Two lines in the listing below mark the span: one contains "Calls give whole" and one contains "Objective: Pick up". Reproduce both of them and everything between, exactly.
--- Data to process ---
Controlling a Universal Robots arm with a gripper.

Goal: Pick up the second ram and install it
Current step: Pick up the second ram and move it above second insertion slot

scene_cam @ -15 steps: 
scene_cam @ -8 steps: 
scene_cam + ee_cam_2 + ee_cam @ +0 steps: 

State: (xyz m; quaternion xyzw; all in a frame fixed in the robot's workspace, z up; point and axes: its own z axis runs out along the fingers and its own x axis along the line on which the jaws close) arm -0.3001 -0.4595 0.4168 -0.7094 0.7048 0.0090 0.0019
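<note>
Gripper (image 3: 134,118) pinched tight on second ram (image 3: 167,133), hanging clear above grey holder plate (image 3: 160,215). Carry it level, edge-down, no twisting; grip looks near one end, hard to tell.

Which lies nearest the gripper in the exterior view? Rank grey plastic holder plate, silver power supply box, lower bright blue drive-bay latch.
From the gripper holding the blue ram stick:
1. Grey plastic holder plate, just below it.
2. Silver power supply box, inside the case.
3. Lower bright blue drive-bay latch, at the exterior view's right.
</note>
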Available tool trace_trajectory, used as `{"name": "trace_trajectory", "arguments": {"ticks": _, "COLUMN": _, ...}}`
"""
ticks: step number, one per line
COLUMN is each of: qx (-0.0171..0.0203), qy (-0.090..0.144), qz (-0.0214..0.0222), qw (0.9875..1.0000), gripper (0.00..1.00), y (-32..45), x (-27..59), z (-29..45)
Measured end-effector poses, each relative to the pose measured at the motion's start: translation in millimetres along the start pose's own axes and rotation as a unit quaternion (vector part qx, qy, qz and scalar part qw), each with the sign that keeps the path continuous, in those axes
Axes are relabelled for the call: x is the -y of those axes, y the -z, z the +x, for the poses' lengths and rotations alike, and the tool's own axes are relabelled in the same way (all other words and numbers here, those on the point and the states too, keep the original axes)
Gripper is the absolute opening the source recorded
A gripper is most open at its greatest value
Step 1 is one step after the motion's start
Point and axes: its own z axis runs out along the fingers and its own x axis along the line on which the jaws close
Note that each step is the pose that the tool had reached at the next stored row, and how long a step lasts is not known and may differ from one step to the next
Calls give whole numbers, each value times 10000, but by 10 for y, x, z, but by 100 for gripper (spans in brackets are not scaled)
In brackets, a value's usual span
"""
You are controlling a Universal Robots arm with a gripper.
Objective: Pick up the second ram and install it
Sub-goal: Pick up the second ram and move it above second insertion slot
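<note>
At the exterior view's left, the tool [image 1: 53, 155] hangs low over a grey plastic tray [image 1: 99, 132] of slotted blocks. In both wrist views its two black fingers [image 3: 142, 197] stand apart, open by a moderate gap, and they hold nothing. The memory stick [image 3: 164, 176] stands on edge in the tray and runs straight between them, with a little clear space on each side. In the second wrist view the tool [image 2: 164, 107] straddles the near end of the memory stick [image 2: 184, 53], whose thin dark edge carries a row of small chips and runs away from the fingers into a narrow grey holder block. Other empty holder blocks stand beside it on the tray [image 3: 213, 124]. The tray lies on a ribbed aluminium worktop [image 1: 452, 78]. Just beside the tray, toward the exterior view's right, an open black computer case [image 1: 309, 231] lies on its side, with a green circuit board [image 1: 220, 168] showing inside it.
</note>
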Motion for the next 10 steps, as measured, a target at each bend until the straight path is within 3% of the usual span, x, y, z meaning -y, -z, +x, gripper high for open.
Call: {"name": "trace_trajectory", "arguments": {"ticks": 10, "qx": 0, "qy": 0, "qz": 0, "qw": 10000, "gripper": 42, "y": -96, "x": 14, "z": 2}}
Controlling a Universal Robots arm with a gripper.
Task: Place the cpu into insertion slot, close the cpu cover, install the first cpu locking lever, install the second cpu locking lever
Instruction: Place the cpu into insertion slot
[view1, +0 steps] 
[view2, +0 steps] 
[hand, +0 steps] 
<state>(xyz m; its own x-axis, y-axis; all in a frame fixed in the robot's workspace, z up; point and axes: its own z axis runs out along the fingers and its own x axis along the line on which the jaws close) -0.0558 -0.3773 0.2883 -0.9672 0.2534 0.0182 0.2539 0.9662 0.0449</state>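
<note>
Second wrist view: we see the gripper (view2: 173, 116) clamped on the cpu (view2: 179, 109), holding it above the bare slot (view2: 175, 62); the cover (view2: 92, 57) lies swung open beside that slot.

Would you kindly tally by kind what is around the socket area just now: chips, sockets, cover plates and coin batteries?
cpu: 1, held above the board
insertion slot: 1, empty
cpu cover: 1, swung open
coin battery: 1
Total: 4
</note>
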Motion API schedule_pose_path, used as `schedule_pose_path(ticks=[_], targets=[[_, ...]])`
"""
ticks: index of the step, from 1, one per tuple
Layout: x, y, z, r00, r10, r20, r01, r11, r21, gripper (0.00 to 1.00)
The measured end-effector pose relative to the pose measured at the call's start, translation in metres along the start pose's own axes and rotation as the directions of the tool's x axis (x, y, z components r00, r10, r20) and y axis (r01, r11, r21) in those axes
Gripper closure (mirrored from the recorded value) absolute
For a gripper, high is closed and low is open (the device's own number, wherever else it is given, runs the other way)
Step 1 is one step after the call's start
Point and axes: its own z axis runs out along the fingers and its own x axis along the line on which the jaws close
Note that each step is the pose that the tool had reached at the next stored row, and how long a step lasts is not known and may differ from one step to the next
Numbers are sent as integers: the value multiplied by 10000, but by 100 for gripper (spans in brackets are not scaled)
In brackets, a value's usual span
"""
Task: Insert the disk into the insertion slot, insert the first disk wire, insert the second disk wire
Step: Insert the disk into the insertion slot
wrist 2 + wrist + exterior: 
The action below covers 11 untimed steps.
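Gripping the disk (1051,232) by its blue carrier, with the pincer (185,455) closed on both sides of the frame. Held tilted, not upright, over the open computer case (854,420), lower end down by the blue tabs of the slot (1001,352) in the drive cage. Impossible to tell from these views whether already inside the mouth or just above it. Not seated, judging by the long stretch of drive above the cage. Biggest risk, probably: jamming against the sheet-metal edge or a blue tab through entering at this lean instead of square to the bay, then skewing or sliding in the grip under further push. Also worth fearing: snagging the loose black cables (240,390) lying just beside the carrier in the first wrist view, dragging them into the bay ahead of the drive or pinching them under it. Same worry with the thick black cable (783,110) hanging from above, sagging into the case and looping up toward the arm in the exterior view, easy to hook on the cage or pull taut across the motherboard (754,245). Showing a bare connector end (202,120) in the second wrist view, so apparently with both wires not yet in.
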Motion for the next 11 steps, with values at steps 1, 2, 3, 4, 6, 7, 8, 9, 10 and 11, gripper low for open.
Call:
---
Answer for this exercise:
Calls give whole numbers, each value times 10000, but by 10 for y, x, z, but by 100 for gripper (spans in brackets are not scaled)
In brackets, a value's usual span
"""
You are controlling a Universal Robots arm with a gripper.
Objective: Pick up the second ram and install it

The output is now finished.